Activity
What is needed here is a faithful repeat of every entry, with no character changed.

↓

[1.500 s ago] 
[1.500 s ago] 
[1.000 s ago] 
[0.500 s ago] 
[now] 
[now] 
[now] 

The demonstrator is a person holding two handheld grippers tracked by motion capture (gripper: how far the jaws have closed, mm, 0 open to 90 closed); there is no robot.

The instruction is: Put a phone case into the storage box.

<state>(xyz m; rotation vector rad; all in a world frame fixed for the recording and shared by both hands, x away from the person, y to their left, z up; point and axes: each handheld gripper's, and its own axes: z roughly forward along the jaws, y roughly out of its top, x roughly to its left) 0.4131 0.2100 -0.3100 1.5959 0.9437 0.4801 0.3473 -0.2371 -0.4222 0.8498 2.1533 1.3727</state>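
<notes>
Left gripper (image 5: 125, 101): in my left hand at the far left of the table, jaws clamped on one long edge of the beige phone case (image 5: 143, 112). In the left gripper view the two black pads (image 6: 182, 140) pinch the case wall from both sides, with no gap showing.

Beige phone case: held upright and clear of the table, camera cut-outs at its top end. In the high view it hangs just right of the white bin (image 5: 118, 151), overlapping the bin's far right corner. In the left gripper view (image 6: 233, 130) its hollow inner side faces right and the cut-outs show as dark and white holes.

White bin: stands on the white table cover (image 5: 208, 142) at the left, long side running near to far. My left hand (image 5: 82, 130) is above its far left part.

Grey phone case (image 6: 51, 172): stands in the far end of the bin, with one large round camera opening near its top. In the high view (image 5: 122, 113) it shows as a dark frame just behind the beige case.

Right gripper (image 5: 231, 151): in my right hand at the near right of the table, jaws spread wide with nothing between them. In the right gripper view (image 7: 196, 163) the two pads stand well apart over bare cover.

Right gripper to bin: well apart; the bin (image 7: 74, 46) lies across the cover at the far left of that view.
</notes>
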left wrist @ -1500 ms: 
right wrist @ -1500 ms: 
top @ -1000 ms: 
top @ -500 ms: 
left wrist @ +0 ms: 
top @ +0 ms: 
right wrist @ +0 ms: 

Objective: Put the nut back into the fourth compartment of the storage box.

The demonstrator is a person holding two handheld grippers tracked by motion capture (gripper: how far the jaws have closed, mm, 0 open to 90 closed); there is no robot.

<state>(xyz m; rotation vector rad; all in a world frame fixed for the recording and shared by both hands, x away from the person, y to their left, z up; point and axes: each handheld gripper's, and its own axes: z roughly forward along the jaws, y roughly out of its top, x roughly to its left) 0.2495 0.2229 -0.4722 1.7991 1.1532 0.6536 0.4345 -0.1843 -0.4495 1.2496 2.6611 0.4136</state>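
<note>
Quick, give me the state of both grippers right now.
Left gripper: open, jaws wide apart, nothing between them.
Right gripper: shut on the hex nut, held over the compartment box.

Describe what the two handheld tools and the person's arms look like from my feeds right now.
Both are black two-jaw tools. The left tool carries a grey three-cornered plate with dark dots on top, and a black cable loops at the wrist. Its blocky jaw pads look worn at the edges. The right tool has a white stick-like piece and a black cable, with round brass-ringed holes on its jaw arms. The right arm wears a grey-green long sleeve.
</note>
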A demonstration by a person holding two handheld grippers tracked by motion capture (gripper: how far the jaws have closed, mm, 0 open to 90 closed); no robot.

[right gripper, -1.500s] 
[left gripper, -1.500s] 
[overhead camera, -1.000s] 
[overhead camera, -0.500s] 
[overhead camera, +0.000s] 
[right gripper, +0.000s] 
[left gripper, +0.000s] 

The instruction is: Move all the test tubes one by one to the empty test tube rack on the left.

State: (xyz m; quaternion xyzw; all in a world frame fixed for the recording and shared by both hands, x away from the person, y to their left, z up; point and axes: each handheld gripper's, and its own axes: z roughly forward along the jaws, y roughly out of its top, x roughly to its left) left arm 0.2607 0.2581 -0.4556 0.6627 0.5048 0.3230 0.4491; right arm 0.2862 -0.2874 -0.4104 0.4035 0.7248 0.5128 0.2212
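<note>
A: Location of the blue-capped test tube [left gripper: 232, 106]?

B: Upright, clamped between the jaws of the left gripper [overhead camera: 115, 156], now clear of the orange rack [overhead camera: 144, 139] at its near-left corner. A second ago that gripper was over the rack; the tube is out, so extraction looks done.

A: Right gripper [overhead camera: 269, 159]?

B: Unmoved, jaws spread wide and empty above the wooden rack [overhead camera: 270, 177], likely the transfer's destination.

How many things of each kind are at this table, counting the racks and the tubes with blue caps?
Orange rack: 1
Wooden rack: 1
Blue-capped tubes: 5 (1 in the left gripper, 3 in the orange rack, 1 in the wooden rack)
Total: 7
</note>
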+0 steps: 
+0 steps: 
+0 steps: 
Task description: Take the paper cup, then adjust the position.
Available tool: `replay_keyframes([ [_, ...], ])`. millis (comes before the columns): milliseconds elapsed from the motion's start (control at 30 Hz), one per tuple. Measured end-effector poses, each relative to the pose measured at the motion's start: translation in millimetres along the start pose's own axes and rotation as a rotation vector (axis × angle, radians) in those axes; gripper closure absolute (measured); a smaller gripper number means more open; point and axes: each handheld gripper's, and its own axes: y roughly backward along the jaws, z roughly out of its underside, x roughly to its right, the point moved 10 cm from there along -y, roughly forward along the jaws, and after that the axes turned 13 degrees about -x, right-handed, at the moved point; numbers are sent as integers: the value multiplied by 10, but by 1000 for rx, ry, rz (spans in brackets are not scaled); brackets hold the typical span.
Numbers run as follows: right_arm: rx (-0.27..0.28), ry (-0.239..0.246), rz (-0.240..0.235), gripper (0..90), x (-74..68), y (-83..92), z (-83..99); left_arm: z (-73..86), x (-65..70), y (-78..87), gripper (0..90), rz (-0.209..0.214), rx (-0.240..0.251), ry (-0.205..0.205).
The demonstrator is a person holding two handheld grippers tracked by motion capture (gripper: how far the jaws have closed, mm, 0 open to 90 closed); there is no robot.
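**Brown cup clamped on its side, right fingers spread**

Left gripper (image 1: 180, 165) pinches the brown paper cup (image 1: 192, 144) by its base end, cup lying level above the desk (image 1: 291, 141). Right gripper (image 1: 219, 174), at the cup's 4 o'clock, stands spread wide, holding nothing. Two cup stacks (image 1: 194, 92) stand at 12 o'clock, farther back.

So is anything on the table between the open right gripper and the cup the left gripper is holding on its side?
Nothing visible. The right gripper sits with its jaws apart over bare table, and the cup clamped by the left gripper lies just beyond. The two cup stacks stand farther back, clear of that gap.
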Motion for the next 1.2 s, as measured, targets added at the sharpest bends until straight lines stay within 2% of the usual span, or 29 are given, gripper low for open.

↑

Response area
[1.500 s ago] 
[1.500 s ago] 
[1.000 s ago] 
[0.500 s ago] 
[now] 
[now] 
[now] 

The demonstrator is a person holding two handheld grippers tracked by motion capture (gripper: how far the jaws have closed, mm, 0 open to 90 closed); there is no robot.

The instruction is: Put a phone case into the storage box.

<state>(xyz m; rotation vector rad; all in a world frame fixed for the recording and shared by both hands, x away from the person, y to their left, z up; point and axes: each handheld gripper's, and its own axes: z roughly forward along the jaws, y roughly out of its top, x roughly to its left) 0.4131 0.2100 -0.3100 1.5959 0.9437 0.4801 0.3473 -0.2371 -0.4222 0.8498 2.1533 1.3727</state>
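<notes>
Left gripper (image 5: 125, 101): in my left hand at the far left of the table, jaws clamped on one long edge of the beige phone case (image 5: 143, 112). In the left gripper view the two black pads (image 6: 182, 140) pinch the case wall from both sides, with no gap showing.

Beige phone case: held upright and clear of the table, camera cut-outs at its top end. In the high view it hangs just right of the white bin (image 5: 118, 151), overlapping the bin's far right corner. In the left gripper view (image 6: 233, 130) its hollow inner side faces right and the cut-outs show as dark and white holes.

White bin: stands on the white table cover (image 5: 208, 142) at the left, long side running near to far. My left hand (image 5: 82, 130) is above its far left part.

Grey phone case (image 6: 51, 172): stands in the far end of the bin, with one large round camera opening near its top. In the high view (image 5: 122, 113) it shows as a dark frame just behind the beige case.

Right gripper (image 5: 231, 151): in my right hand at the near right of the table, jaws spread wide with nothing between them. In the right gripper view (image 7: 196, 163) the two pads stand well apart over bare cover.

Right gripper to bin: well apart; the bin (image 7: 74, 46) lies across the cover at the far left of that view.
</notes>
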left wrist @ -1500 ms: 
right wrist @ -1500 ms: 
top @ -1000 ms: 
top @ -500 ms: 
left wrist @ +0 ms: 
top @ +0 ms: 
right wrist @ +0 ms: 

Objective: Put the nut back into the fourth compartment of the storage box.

The demonstrator is a person holding two handheld grippers tracked by motion capture (gripper: how far the jaws have closed, mm, 0 open to 90 closed); there is no robot.

<state>(xyz m; rotation vector rad; all in a world frame fixed for the recording and shared by both hands, x away from the person, y to their left, z up; point and axes: each handheld gripper's, and its own axes: z roughly forward along the jaws, y roughly out of its top, x roughly to its left) 0.2495 0.2229 -0.4722 1.7991 1.1532 0.6536 0.4345 -0.1843 -0.4495 1.2496 2.6611 0.4136</state>
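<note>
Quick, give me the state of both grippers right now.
Left gripper: open, jaws wide apart, nothing between them.
Right gripper: shut on the hex nut, held over the compartment box.

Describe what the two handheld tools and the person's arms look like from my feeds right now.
Both are black two-jaw tools. The left tool carries a grey three-cornered plate with dark dots on top, and a black cable loops at the wrist. Its blocky jaw pads look worn at the edges. The right tool has a white stick-like piece and a black cable, with round brass-ringed holes on its jaw arms. The right arm wears a grey-green long sleeve.
</note>
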A demonstration by a person holding two handheld grippers tracked by motion capture (gripper: how far the jaws have closed, mm, 0 open to 90 closed); no robot.

[right gripper, -1.500s] 
[left gripper, -1.500s] 
[overhead camera, -1.000s] 
[overhead camera, -0.500s] 
[overhead camera, +0.000s] 
[right gripper, +0.000s] 
[left gripper, +0.000s] 

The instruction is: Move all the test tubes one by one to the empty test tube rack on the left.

State: (xyz m; quaternion xyzw; all in a world frame fixed for the recording and shared by both hands, x away from the person, y to their left, z up; point and axes: each handheld gripper's, and its own axes: z roughly forward along the jaws, y roughly out of its top, x roughly to its left) left arm 0.2607 0.2581 -0.4556 0.6627 0.5048 0.3230 0.4491; right arm 0.2862 -0.2874 -0.4104 0.4035 0.7248 0.5128 0.2212
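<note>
A: Location of the blue-capped test tube [left gripper: 232, 106]?

B: Upright, clamped between the jaws of the left gripper [overhead camera: 115, 156], now clear of the orange rack [overhead camera: 144, 139] at its near-left corner. A second ago that gripper was over the rack; the tube is out, so extraction looks done.

A: Right gripper [overhead camera: 269, 159]?

B: Unmoved, jaws spread wide and empty above the wooden rack [overhead camera: 270, 177], likely the transfer's destination.

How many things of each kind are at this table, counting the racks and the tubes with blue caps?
Orange rack: 1
Wooden rack: 1
Blue-capped tubes: 5 (1 in the left gripper, 3 in the orange rack, 1 in the wooden rack)
Total: 7
</note>
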+0 steps: 
+0 steps: 
+0 steps: 
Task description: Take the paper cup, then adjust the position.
Available tool: `replay_keyframes([ [_, ...], ])`. millis (comes before the columns): milliseconds elapsed from the motion's start (control at 30 Hz), one per tuple. Measured end-effector poses, each relative to the pose measured at the motion's start: translation in millimetres along the start pose's own axes and rotation as a rotation vector (axis × angle, radians) in those axes; gripper closure absolute (measured); a smaller gripper number means more open; point and axes: each handheld gripper's, and its own axes: y roughly backward along the jaws, z roughly out of its underside, x roughly to its right, the point moved 10 cm from there along -y, roughly forward along the jaws, and after that the axes turned 13 degrees about -x, right-handed, at the moved point; numbers are sent as integers: the value multiplied by 10, but by 1000 for rx, ry, rz (spans in brackets are not scaled); brackets hold the typical span.
Numbers run as follows: right_arm: rx (-0.27..0.28), ry (-0.239..0.246), rz (-0.240..0.235), gripper (0..90), x (-74..68), y (-83..92), z (-83..99); left_arm: z (-73..86), x (-65..70), y (-78..87), gripper (0..90), rz (-0.209..0.214), rx (-0.240..0.251), ry (-0.205..0.205).
The demonstrator is a person holding two handheld grippers tracked by motion capture (gripper: how far the jaws have closed, mm, 0 open to 90 closed); there is no robot.
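**Brown cup clamped on its side, right fingers spread**

Left gripper (image 1: 180, 165) pinches the brown paper cup (image 1: 192, 144) by its base end, cup lying level above the desk (image 1: 291, 141). Right gripper (image 1: 219, 174), at the cup's 4 o'clock, stands spread wide, holding nothing. Two cup stacks (image 1: 194, 92) stand at 12 o'clock, farther back.

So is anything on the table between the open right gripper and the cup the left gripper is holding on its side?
Nothing visible. The right gripper sits with its jaws apart over bare table, and the cup clamped by the left gripper lies just beyond. The two cup stacks stand farther back, clear of that gap.
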Motion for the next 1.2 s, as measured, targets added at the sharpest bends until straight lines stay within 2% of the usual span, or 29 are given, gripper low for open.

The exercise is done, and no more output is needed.